Even in the darkened shelter of the cinema theatre, it has been hard these days not to think of the political instability and economic hardship outside of it. So, in this first Platform report from BFI’s London Film Festival of 2022, we try to find out which of the films will offer insight into our present predicaments. The twelve days of the festival start this Wednesday 5th October, so here’s what we made of it, politically speaking.

During an earlier crisis of capitalism, German radical playwright Bertolt Brecht once asked: “What’s robbing a bank, compared to owning one?” The film Emily Is a Criminal (John Patton Ford) seems like a relocation of this question to the modern gig economy. Aubrey Plaza offers a standout performance in this pretty decent combination of social realism and crime drama. She plays Emily, a woman whose job delivering food doesn’t even earn enough to pay off the mounting interest on her debts. Drawn into criminal fraud, her performance expresses an intense nervous vulnerability. Ironically however, organised fraud turns out to offer more opportunity for her entrepreneurial spirit than the legalised theft practised by employers who cancel shifts, offer unpaid internships, and bully the poor hopefuls at job interviews.

Ironically however, organised fraud turns out to offer more opportunity for her entrepreneurial spirit than the legalised theft practised by employers who cancel shifts, offer unpaid internships, and bully the poor hopefuls at job interviews.
Louis Bayman and Halima Hassan

As American independent films often do, Emily Is a Criminal aims to show the reality behind the American dream. But to find an alternative vision of living we need to look elsewhere. Unrest (Cyril Schäublin) takes us to the late 19th century in a small watchmaking town in Switzerland, during the visit of Russian anarchist Pyotr Kropotkin. He has come to make a geographical survey of the town, so as to find out how it can be organised not for the purposes of profit, but the needs of the people. At the same time, the town is being restructured by the local authorities according to the dictates of modern bureaucracy. This restructuring centres on regulating no less than four unsynchronised times that the town lives by: church time, train time, factory time and municipal time.
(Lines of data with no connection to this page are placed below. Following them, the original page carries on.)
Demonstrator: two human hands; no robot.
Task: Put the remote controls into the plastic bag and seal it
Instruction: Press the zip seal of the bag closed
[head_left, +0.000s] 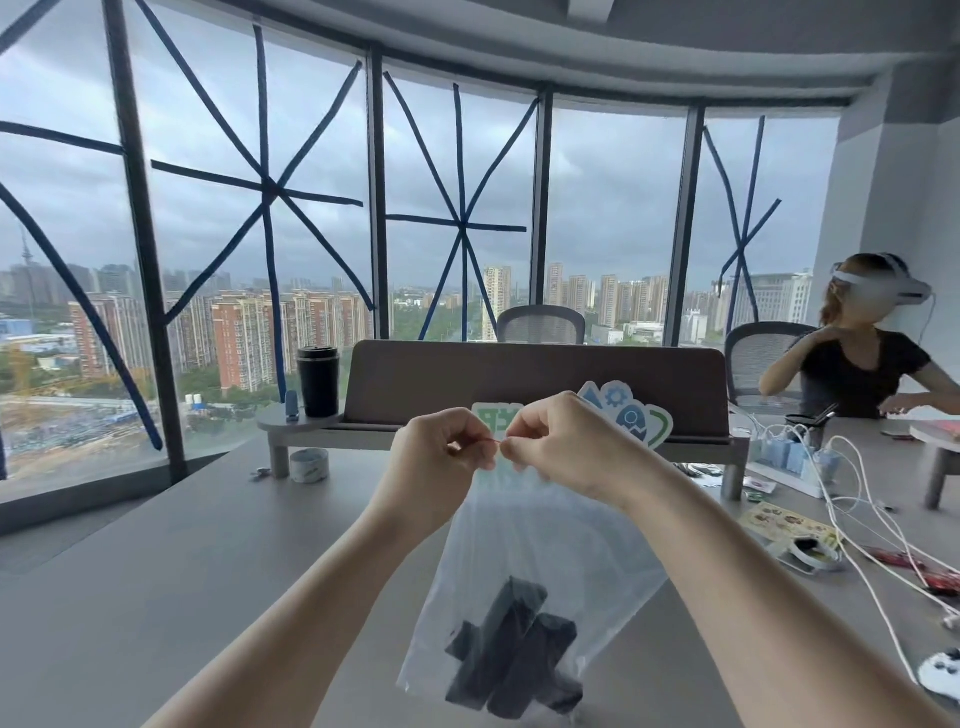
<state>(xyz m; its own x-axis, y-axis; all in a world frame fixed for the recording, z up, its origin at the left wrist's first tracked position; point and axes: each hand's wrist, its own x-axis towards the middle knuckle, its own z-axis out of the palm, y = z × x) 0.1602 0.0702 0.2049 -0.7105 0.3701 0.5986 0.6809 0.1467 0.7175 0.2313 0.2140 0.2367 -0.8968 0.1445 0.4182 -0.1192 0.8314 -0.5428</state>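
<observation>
Above the grey table (156, 571), I am seeing the left hand (441, 457) and right hand (566, 447) pinching the clear plastic bag (545, 561) shut at its top edge. Black oblong remote controls (514, 660) are lying crossed in the bag's bottom, nearer me than the table's brown divider panel (535, 379).

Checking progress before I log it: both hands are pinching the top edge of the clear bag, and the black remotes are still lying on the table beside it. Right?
Not quite. The head view shows the black remotes already inside the clear bag, at its bottom. The rest holds: left hand and right hand pinch its top edge.
</observation>
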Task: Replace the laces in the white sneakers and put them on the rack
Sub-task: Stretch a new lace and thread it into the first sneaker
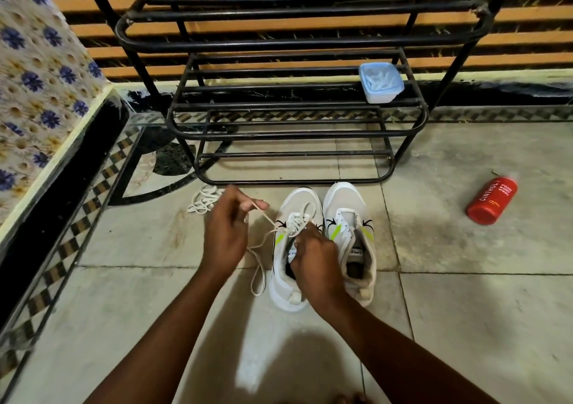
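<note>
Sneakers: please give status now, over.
Left hand pinches lace, pulled taut. Right hand grips left sneaker at the eyelets. Right sneaker beside it. Rack ahead, nothing blocking.

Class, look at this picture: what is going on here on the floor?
A person is lacing a pair of white sneakers on the tiled floor in front of a black shoe rack. The left hand pinches a lace and pulls it from the left sneaker, while the right hand holds that shoe at its tongue. The right sneaker is already laced. Another lace lies loose nearby.
</note>
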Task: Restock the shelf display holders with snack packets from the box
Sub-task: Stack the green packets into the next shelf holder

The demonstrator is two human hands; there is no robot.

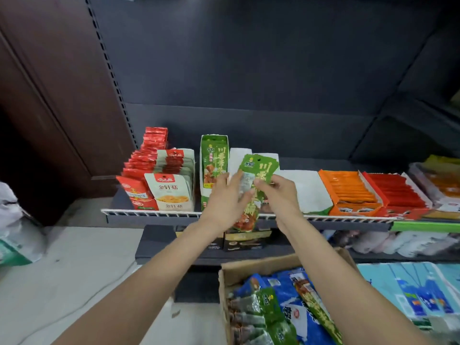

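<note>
Both hands hold a bunch of long green snack packets (258, 180) upright in front of the shelf. My left hand (225, 197) grips them from the left, fingers across the front. My right hand (280, 192) pinches them from the right. Just behind stands a tall green display holder (214, 155) with the same print, and a white holder (237, 158) to its right. A cardboard box (251, 267) below at the right holds several green and blue packets (273, 310).
The shelf rail (154, 213) runs along the front. Red and white packets (171, 192) stand at the left, orange and red boxes (353, 190) at the right. A white open holder (308, 190) sits between. Light blue packs (410, 290) lie lower right, a lower shelf beneath.
</note>
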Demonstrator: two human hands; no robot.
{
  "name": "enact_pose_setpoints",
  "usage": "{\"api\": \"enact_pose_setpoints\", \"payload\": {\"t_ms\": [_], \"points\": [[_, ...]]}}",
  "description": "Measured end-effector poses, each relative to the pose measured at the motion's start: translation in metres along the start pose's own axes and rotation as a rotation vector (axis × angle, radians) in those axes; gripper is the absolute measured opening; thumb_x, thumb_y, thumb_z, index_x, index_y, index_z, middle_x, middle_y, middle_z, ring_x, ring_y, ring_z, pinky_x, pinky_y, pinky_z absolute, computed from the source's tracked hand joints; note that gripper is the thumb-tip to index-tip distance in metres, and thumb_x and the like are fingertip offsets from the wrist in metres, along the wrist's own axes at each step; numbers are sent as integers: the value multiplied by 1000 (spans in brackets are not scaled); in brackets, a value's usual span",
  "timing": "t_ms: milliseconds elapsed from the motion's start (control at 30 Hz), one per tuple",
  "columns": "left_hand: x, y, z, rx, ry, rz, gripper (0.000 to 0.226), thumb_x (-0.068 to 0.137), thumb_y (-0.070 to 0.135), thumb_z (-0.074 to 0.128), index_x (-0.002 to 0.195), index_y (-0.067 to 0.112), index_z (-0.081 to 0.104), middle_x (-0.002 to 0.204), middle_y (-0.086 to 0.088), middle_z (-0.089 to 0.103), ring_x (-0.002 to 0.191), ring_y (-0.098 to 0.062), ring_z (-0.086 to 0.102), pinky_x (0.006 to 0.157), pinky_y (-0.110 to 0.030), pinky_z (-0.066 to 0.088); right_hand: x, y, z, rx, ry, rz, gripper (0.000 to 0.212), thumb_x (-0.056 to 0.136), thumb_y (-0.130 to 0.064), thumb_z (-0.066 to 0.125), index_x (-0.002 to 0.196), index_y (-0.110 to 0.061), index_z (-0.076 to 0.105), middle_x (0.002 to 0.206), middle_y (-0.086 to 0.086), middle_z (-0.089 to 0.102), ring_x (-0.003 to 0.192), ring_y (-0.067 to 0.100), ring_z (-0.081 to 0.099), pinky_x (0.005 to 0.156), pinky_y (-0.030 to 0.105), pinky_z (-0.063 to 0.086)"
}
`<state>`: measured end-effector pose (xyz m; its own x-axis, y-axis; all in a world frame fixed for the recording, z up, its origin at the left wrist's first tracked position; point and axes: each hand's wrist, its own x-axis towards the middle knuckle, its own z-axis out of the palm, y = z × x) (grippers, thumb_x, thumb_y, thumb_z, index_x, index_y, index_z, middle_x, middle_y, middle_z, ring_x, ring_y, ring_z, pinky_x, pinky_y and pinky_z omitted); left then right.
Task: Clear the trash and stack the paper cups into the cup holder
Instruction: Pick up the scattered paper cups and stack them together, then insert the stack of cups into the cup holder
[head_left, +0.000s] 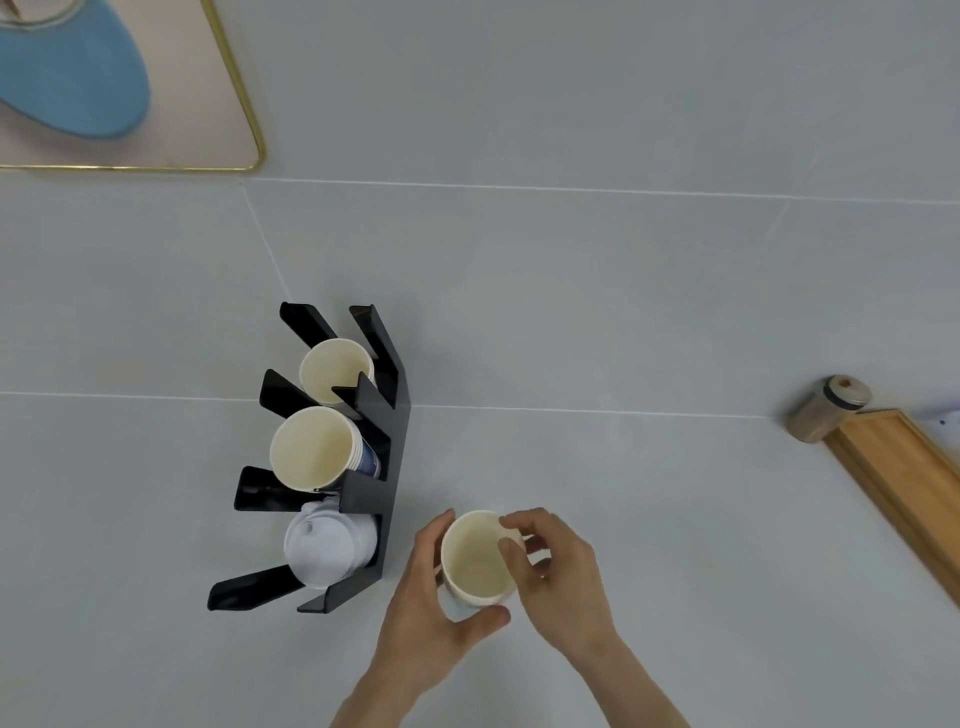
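Head view: paper cup (477, 561) gripped between left hand (434, 613), right hand (558, 571).

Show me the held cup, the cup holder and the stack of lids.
cup (475, 564): head view, inner wall.
cup holder (397, 415): head view, black back panel.
lids (324, 545): head view, top lid.

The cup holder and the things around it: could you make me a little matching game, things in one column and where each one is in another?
Things:
1. white lids
2. loose paper cup
3. wooden tray
4. stacked paper cups

Places:
A. far right of the table
B. middle slot of the black cup holder
C. nearest slot of the cup holder
D. between the left hand and the right hand

Pairs: 1-C, 2-D, 3-A, 4-B
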<state>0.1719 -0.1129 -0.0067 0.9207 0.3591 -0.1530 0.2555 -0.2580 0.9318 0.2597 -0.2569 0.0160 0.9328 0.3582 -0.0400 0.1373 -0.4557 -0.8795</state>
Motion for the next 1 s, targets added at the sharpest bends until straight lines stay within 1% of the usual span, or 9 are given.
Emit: {"api": "enact_pose_setpoints", "payload": {"t_ms": [67, 167, 333, 433, 500, 600, 767, 867, 1000], "points": [[-1, -5, -1, -9, 3, -3, 100, 56, 35, 93, 138, 45, 38, 135, 27, 53, 125, 0, 54, 105, -33, 51, -6, 5, 2, 66, -35, 5, 26, 94, -19, 65, 111, -39, 64, 113, -17, 70, 94, 7, 68, 69, 20, 56], [-2, -10, -1, -15, 16, 15, 91, 60, 32, 92, 137, 41, 44, 134, 23, 56, 125, -3, 56, 106, -34, 51, -12, 9, 3, 138, -39, 22, 40, 95, -18, 66, 126, -42, 58, 113, -17, 70, 102, 5, 68, 73, 19, 57], [-2, -12, -2, -24, 12, -8, 86, 62, 30, 93, 132, 46, 45, 127, 29, 58, 120, -1, 58, 101, -34, 55, -13, 8, 8, 193, -11, 86, 33, 94, -22, 68, 116, -46, 61, 109, -19, 73, 104, 2, 67, 74, 16, 56], [-3, -11, -3, -14, 14, -21, 85, 62, 34, 92, 131, 49, 44, 128, 27, 58, 120, -2, 59, 101, -33, 55, -14, 9, 8, 228, -57, 134, 30, 95, -35, 65, 123, -45, 62, 113, -25, 70, 105, 2, 67, 84, 30, 59], [-4, -8, -3, 4, 27, -18, 86, 60, 38, 91, 132, 49, 46, 129, 24, 57, 119, -1, 59, 99, -31, 55, -16, 8, 5, 238, -126, 160, 38, 92, -48, 64, 130, -46, 58, 118, -28, 67, 107, 1, 67, 93, 40, 58], [-4, -2, -5, 38, 29, -11, 90, 54, 47, 89, 134, 46, 48, 130, 20, 55, 113, -2, 61, 95, -30, 58, -16, 2, -6, 218, -213, 172, 53, 82, -60, 70, 132, -49, 55, 121, -25, 68, 107, 0, 67, 94, 40, 58], [-1, 29, -13, 23, 50, 19, 84, 49, 54, 88, 123, 45, 48, 121, 22, 62, 105, 0, 64, 86, -29, 60, -7, -24, -34, 132, -236, 120, 63, 81, -54, 74, 138, -45, 51, 121, -21, 68, 103, -1, 69, 93, 39, 59], [7, 58, -26, -25, 69, 48, 76, 49, 52, 88, 112, 44, 47, 116, 22, 63, 102, 1, 65, 85, -28, 61, 3, -54, -51, 108, -206, 57, 59, 82, -50, 75, 137, -46, 53, 124, -22, 64, 102, 0, 69, 92, 39, 59], [20, 101, -57, -66, 97, 172, 71, 54, 49, 89, 114, 46, 51, 118, 21, 64, 104, 1, 65, 84, -31, 62, 18, -108, -67, 84, -140, -47, 50, 81, -51, 76, 127, -49, 59, 118, -17, 69, 97, 7, 72, 88, 40, 61]]}}
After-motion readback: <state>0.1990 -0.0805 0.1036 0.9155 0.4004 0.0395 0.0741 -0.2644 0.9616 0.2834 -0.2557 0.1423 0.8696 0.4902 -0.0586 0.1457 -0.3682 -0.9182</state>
Both the factory owners and local officials use the regulation of time as a way of imposing discipline and a mechanised order. In their turn, the workers, enthused by the ideas of revolution, share a vision of organising a collective life together where the labour of each benefits the development of all. 

The film is true to history. Pyotr Kropotkin was a real-life 19th century radical, and it wasn’t until well into the 20th century that the world worked according to a uniform, standard time, nor for that matter that the populace was subdued to the impersonal rhythms of the state and of industry. This is no straight-faced period drama however. The film’s innovative design turns the mechanism of the clock into a metaphor both for the inhuman strictures of capitalist production and the liberating possibilities of a collective re-organisation of life. 
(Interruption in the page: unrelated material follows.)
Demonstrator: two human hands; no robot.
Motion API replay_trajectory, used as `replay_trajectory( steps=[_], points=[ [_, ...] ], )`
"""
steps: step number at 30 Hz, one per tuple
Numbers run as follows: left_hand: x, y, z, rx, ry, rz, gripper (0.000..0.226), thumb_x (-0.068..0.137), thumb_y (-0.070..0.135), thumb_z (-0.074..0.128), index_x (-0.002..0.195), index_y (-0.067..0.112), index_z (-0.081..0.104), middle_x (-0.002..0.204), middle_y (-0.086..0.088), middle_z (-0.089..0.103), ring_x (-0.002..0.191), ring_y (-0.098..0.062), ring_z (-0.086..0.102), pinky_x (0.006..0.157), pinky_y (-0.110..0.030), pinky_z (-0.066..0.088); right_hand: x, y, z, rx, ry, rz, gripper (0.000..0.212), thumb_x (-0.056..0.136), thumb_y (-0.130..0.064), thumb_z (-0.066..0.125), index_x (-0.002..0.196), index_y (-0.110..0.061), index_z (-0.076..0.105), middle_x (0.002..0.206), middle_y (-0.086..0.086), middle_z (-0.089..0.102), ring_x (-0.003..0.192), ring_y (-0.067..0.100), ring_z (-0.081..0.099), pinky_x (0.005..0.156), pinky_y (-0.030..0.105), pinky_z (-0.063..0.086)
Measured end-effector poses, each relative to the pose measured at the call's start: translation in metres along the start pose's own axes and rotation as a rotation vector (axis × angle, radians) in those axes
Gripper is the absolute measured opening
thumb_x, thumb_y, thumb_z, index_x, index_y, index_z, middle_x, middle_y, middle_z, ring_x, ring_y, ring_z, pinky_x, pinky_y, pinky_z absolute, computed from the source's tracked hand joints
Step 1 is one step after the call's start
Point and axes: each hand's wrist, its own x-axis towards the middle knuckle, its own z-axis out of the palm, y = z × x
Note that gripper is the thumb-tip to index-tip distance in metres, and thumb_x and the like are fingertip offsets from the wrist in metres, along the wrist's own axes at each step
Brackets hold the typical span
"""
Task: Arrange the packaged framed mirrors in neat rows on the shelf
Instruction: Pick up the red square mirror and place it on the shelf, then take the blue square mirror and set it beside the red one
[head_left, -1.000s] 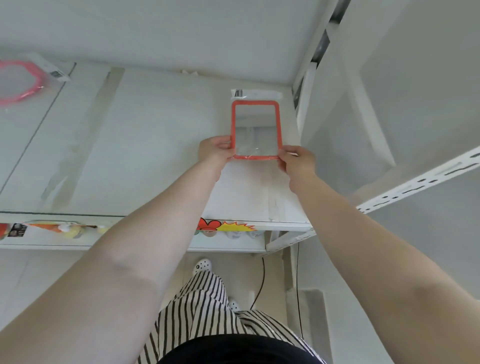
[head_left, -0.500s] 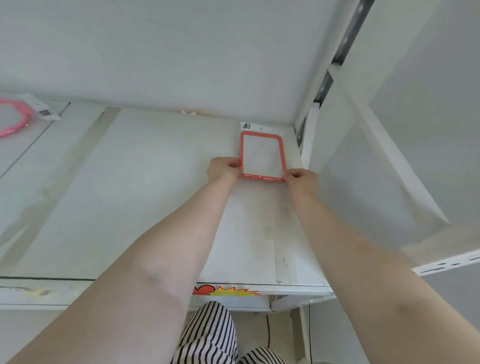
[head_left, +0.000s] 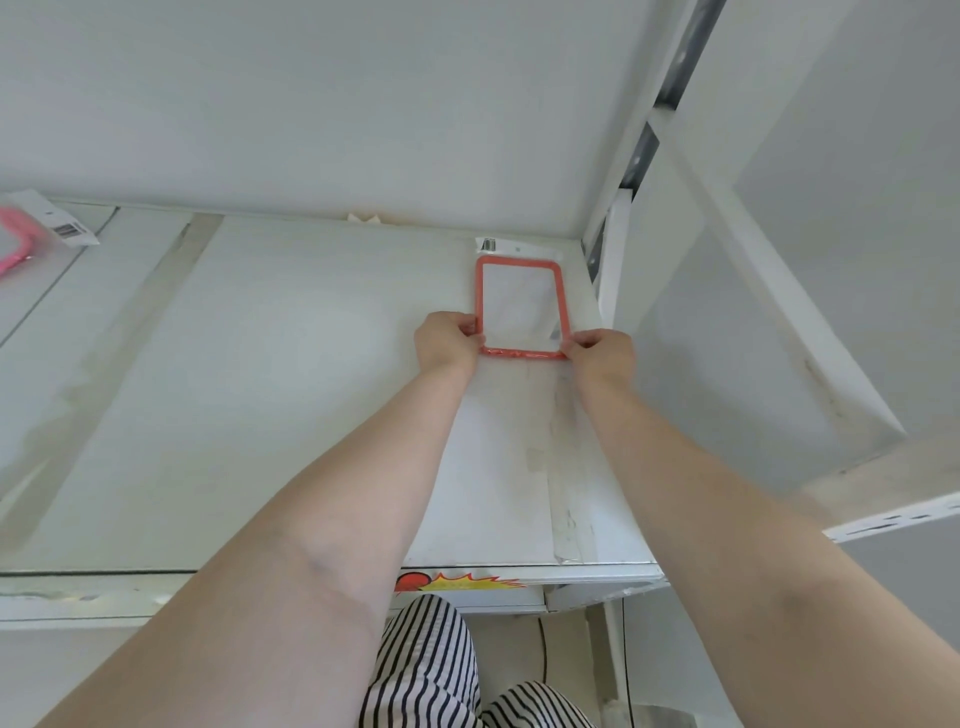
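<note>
Both grips pinched on near corners of orange-framed mirror (head_left: 521, 310): left hand (head_left: 445, 340) on left corner, right hand (head_left: 602, 351) on right. Mirror lies flat at back right corner of shelf (head_left: 291, 395), hang tab w/ barcode toward wall. Prob light, stiff frame, slippery plastic sleeve, glass fragile imo, so hold frame edges. Pink mirror (head_left: 21, 241) far left.

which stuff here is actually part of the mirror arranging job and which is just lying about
Part of the job:
orange-framed mirror, held at its near corners by left hand and right hand
pink-framed mirror, far left
shelf

Just there:
cartoon sticker on the shelf edge
</note>
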Motion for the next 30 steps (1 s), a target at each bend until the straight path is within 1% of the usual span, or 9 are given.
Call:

Despite the massive changes in contemporary British society, the British films in the festival don’t seem that engaged with the problems of the present. It seems instead that they find more dramatic opportunity in our recent past. Maybe this is a form of nostalgia, or a way of working out where exactly it all went wrong. We will have a better idea once the big state-of-the-nation gala presentation premieres: Empire of Light, directed by Sam Mendes, his first film since the movie 1917, with Olivia Colman leading an all-star cast. A seaside town is blighted by social decay and with a resurgent far right (who says history repeats itself?!). Meanwhile, the local cinema in the fictional town prepares for the regional premiere of Chariots of Fire (Hugh Hudson), a patriotic film set in the 1920s that typifies what is known as ‘the heritage film’, the costume dramas set among the nation’s middle and upper classes that were especially popular in the 1980s. I’m not sure whether the film is more This Is England (Shane Meadows) or The Full Monty (Peter Cattaneo), but the publicity describes it as a testament to the magic of cinema. Let’s see whether it manages to uphold that claim.

Unrest (Cyril Schäublin)
Unrest (Cyril Schäublin)

The trend for large-scale historical dramas with obvious contemporary relevance is not exclusive to the UK. Another gala performance is Till (Chinonye Chukwu), the story of the brutal killing of 14-year-old African-American Emmett Till in 1955 for allegedly flirting with a white woman. Rather than victimhood, the film promises to show the movement that made the tragedy into one of the key moments in the fight for civil rights in America. Meanwhile the ambitious political thriller Argentina, 1985 (Santiago Mitre) recounts the epic legal struggle to gain justice against the country’s deposed military dictatorship. We are also looking forward to 1976, a debut feature directed by Manuela Martelli set during the early years after General Augusto Pinochet’s bloody coup that overthrew Chile’s left-wing democratic government. My Imaginary Country is the latest film from veteran documentarist Patricio Guzmán, an exile from Pinochet who has dedicated his life to exposing the abuses committed by the regime. 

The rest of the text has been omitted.